* _Task statement_: Please tally the lines of the listing that hold the string "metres", and reply with that total only.

++++++++

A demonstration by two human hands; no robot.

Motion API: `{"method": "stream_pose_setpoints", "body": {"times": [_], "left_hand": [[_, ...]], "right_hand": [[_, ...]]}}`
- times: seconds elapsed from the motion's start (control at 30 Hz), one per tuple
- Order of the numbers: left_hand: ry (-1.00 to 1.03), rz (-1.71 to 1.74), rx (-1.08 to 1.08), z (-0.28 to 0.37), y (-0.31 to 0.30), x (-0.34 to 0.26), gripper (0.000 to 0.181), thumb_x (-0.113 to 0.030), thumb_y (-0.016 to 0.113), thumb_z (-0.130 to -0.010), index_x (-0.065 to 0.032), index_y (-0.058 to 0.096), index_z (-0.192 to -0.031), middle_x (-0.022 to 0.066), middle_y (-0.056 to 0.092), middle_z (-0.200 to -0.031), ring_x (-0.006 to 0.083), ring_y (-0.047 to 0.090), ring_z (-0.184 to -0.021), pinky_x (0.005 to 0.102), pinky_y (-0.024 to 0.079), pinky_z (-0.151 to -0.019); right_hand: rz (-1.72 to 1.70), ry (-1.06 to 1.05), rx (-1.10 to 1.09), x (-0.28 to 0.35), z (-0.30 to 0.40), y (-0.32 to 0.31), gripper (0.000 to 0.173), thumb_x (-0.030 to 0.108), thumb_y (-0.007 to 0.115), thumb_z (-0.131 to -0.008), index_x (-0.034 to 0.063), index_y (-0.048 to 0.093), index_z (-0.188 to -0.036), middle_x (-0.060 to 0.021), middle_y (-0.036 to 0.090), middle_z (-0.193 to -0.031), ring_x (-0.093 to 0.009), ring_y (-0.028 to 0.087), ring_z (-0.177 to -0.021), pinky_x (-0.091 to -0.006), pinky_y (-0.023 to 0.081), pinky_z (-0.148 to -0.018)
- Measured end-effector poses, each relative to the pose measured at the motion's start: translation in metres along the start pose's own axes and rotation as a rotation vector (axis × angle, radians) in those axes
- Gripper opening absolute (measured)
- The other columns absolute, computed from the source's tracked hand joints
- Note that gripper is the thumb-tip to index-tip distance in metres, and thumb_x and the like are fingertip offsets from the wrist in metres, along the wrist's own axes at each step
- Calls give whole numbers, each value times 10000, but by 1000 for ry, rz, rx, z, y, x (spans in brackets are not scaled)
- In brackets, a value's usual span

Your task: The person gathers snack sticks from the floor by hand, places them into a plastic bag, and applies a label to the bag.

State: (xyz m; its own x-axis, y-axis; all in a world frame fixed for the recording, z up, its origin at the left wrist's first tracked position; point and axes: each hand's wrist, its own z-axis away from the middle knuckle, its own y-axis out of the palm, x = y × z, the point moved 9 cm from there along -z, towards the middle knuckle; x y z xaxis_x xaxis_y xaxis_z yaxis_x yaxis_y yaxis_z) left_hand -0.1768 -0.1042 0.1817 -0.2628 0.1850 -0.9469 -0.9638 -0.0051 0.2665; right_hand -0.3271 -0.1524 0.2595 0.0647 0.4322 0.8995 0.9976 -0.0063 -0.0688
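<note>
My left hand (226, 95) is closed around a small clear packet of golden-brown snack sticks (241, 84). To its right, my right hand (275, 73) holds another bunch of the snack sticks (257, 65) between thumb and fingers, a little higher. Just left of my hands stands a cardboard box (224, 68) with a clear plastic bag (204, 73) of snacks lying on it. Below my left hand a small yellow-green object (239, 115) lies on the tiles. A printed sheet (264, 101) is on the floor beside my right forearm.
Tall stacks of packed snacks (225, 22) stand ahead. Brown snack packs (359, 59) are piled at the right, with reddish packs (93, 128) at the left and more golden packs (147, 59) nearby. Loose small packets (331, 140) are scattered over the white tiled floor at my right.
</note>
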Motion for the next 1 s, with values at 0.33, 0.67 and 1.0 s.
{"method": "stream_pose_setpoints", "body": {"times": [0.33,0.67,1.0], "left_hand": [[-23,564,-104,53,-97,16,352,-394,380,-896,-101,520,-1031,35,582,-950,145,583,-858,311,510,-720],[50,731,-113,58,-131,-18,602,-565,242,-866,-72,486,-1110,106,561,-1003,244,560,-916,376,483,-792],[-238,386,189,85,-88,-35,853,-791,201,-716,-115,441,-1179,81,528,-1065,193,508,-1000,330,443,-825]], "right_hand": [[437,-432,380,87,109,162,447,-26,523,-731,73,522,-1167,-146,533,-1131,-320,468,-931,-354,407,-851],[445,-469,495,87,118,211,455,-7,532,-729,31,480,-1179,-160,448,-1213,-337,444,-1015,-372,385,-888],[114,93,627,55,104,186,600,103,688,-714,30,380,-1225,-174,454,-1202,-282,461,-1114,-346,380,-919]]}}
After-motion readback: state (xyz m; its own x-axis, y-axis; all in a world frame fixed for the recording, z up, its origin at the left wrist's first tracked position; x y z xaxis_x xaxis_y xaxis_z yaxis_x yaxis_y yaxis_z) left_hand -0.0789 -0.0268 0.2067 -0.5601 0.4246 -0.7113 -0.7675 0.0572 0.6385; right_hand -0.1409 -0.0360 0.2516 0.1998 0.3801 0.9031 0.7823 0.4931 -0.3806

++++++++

* _Your solution_: 2